(Exercise description): Below are several entries. Transcribe exactly those lines that fall from the one with "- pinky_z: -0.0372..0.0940" through the one with "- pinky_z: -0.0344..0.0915", end lines included.

(Collection entries)

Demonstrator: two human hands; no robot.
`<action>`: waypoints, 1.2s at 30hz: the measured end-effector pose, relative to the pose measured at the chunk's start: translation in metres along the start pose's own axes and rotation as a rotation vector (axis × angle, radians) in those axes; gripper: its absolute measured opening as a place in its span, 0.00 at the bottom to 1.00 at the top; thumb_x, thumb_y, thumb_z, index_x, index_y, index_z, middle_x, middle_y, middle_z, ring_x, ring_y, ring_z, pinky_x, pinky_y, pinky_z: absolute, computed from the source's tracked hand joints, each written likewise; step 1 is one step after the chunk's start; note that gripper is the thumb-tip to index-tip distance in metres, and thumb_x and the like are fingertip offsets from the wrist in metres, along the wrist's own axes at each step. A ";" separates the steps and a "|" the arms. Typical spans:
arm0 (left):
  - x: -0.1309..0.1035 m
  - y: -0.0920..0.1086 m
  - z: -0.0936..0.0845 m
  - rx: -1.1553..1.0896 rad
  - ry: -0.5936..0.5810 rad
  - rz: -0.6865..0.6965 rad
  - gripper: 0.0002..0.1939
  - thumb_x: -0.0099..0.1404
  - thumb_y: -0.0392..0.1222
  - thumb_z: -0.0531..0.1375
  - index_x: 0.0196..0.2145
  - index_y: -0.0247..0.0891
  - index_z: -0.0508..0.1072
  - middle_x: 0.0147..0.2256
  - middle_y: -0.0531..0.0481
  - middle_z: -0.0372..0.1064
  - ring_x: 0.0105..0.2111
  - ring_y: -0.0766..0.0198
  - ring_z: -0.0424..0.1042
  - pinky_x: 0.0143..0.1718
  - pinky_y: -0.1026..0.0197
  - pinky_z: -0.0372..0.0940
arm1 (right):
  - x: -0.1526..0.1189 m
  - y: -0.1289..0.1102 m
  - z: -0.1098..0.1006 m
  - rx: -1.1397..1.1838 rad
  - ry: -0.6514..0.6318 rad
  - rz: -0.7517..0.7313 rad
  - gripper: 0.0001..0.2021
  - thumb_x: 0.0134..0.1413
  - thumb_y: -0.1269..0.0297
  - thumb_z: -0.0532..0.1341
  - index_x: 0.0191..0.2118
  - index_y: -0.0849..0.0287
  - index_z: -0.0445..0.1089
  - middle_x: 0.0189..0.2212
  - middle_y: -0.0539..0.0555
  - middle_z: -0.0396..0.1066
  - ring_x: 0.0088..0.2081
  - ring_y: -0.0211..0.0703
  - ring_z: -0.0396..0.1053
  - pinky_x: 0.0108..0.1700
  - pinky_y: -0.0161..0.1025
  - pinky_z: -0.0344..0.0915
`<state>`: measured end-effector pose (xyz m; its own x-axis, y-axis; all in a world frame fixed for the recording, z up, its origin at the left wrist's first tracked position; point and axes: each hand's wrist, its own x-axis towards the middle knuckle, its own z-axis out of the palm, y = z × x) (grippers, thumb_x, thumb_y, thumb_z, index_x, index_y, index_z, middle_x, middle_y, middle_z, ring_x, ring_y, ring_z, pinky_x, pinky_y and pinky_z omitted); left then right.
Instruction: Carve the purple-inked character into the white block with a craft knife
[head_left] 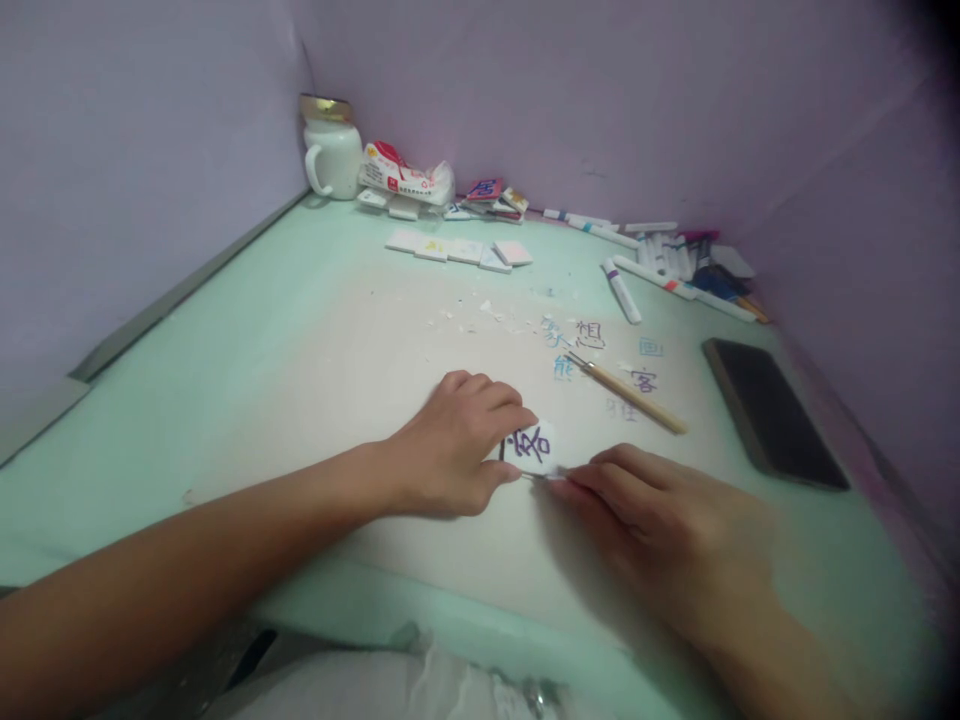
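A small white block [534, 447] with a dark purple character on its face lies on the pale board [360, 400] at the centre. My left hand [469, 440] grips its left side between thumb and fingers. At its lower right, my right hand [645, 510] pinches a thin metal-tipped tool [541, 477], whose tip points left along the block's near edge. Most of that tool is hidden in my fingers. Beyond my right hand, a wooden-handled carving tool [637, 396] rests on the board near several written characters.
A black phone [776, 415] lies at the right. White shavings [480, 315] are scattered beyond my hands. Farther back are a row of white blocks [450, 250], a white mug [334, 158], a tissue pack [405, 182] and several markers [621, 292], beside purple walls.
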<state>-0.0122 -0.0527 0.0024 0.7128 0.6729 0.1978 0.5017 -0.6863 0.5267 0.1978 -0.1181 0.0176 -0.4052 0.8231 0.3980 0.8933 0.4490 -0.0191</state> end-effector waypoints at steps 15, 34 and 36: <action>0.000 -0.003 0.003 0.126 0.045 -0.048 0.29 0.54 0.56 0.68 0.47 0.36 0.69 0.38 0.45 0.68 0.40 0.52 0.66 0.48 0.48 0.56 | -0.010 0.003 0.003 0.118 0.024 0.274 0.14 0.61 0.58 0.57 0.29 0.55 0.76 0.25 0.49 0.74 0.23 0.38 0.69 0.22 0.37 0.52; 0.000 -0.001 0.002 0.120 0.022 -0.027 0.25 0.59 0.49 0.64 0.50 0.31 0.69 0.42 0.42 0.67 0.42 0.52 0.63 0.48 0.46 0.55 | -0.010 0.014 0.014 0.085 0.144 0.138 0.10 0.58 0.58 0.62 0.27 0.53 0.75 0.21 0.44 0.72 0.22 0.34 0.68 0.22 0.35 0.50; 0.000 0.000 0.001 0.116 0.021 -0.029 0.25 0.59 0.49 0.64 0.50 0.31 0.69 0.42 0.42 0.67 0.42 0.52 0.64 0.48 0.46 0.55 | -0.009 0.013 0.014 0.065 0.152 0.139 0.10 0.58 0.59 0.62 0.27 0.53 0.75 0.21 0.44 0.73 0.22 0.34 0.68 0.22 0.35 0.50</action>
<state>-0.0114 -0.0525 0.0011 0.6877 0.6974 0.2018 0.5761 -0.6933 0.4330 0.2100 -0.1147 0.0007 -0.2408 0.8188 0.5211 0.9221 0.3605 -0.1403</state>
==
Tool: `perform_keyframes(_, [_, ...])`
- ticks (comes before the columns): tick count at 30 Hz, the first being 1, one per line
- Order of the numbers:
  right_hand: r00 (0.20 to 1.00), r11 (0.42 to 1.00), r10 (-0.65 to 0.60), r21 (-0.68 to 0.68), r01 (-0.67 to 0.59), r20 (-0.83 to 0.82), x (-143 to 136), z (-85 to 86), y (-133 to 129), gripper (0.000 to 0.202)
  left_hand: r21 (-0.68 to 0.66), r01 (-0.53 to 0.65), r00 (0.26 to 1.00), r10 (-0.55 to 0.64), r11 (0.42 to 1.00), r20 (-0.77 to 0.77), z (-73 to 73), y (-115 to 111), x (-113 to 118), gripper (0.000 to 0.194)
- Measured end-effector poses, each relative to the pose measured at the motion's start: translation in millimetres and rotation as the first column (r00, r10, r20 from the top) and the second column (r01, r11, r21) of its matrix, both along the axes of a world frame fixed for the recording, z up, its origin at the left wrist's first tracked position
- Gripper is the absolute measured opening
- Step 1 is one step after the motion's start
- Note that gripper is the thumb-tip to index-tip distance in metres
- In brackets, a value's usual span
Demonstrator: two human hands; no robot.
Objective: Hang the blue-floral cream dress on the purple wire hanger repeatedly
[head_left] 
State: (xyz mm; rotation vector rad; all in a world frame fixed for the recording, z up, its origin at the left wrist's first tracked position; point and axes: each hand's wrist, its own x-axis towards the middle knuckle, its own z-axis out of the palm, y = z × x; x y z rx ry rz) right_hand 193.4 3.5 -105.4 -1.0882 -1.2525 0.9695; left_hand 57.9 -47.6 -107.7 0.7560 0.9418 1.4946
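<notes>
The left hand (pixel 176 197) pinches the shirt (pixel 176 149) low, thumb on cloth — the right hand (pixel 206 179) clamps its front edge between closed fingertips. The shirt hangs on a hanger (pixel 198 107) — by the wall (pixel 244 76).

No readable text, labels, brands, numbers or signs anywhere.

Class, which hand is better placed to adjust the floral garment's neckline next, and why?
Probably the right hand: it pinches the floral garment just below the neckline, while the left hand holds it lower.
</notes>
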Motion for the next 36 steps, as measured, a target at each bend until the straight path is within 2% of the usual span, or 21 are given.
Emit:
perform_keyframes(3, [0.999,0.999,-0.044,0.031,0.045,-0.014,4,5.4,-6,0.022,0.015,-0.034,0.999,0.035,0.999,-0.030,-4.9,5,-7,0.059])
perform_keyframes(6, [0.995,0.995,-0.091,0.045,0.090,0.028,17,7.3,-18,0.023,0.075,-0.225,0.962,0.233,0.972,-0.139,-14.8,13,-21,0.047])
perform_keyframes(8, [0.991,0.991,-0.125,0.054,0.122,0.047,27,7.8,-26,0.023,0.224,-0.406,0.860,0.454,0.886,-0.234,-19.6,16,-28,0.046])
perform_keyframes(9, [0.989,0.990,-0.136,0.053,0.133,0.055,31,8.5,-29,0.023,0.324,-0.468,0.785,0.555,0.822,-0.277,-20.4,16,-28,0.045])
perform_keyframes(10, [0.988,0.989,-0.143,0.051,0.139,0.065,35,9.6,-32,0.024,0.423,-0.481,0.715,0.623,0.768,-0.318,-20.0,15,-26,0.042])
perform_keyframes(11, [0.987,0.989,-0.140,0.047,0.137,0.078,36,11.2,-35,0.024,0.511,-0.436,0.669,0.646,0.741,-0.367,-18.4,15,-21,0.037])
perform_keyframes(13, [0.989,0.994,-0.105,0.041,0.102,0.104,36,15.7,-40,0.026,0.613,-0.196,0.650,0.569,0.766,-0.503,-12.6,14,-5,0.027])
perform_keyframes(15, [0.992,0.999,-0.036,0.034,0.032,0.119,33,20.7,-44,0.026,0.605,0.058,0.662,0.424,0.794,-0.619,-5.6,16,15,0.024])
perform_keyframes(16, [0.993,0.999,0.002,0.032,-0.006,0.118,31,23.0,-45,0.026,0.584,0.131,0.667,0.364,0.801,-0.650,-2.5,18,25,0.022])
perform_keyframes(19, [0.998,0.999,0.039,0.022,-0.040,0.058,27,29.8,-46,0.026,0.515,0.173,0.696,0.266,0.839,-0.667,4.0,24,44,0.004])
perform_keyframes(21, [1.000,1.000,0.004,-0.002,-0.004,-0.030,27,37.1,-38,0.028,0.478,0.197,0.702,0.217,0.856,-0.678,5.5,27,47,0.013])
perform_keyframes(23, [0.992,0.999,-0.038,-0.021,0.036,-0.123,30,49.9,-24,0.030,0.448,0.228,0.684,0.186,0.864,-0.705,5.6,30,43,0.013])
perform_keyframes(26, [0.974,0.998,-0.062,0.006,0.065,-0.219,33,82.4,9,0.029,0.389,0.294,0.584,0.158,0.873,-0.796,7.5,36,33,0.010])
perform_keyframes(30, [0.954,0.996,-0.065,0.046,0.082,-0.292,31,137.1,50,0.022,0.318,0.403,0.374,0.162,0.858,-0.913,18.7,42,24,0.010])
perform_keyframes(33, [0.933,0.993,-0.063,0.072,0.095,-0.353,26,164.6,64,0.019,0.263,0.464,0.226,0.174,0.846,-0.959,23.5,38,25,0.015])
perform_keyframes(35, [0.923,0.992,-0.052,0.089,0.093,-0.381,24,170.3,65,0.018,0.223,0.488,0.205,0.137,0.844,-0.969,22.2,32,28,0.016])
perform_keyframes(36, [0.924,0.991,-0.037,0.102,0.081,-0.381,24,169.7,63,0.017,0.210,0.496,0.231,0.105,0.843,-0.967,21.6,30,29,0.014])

(Exercise output):
  - pinky_z: -0.0372..0.0940
arm1 (right):
  - x: -0.1526..0.1189 m
  - y: -0.1289..0.1102 m
  - z: -0.1098..0.1006 m
  - rx: -1.1397..1.1838 rad
  - ry: -0.6514..0.6318 rad
  - rz: -0.7517..0.7313 rad
  - gripper: 0.0001..0.2021
  - thumb_x: 0.0134..0.1413
  - thumb_y: -0.1269..0.0297
  - thumb_z: -0.0532..0.1341
  - index_x: 0.0191..0.2118
  - index_y: -0.0849..0.0287
  - index_z: -0.0445..0.1089
  - middle_x: 0.0189..0.2212
  - middle_y: -0.0539..0.0555
  - middle_z: -0.0396..0.1066
  - ring_x: 0.0088..0.2081
  - ring_y: -0.0211..0.0703
  - ring_z: -0.0396..0.1053
  - pinky_x: 0.0108..0.1700
  - pinky_y: -0.0161..0.1025
  - pinky_z: -0.0344..0.0915

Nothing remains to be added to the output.